▸ What you need to do:
Reproduce the listing that follows in full. Omit its images.
Top of Supplied material
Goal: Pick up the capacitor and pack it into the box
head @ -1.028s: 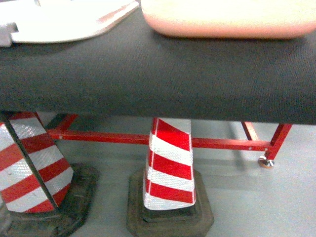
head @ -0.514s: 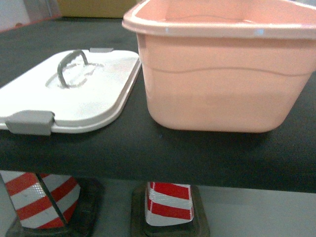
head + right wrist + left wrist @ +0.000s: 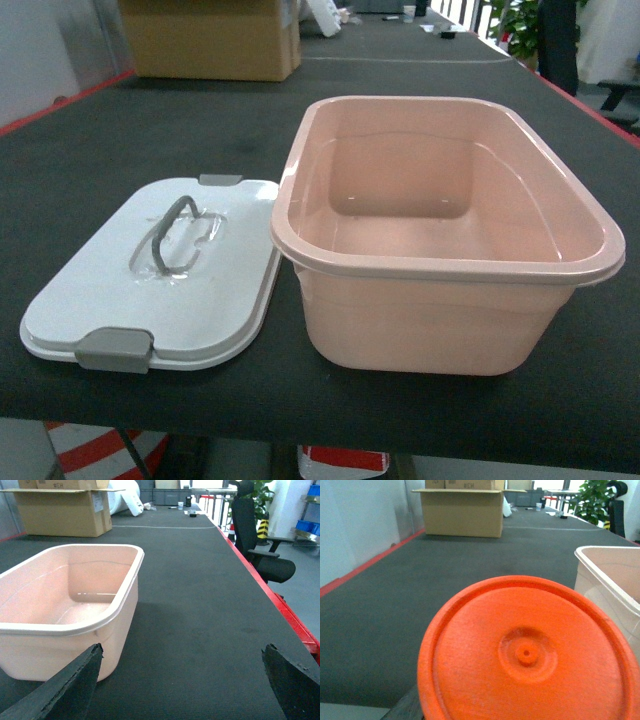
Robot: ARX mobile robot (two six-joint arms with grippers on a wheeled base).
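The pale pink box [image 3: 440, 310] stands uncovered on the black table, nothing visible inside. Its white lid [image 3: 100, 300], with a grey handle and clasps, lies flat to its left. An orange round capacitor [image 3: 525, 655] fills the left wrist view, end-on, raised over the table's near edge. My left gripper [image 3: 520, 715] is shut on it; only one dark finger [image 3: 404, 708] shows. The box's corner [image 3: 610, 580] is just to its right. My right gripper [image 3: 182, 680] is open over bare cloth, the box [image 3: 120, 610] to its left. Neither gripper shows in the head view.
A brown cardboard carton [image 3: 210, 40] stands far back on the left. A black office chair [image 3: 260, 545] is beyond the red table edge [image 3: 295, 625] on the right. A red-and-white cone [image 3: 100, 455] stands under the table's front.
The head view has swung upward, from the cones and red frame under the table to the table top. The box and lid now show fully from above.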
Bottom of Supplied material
▸ Response to this exercise:
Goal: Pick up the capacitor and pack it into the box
head @ -1.028s: 
head @ -0.514s: 
head + right wrist + left wrist @ +0.000s: 
Robot: ARX mobile robot (two six-joint arms with grippers on a wheeled base).
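The pale pink box [image 3: 440, 310] stands uncovered on the black table, nothing visible inside. Its white lid [image 3: 100, 300], with a grey handle and clasps, lies flat to its left. An orange round capacitor [image 3: 525, 655] fills the left wrist view, end-on, raised over the table's near edge. My left gripper [image 3: 520, 715] is shut on it; only one dark finger [image 3: 404, 708] shows. The box's corner [image 3: 610, 580] is just to its right. My right gripper [image 3: 182, 680] is open over bare cloth, the box [image 3: 120, 610] to its left. Neither gripper shows in the head view.
A brown cardboard carton [image 3: 210, 40] stands far back on the left. A black office chair [image 3: 260, 545] is beyond the red table edge [image 3: 295, 625] on the right. A red-and-white cone [image 3: 100, 455] stands under the table's front.
The head view has swung upward, from the cones and red frame under the table to the table top. The box and lid now show fully from above.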

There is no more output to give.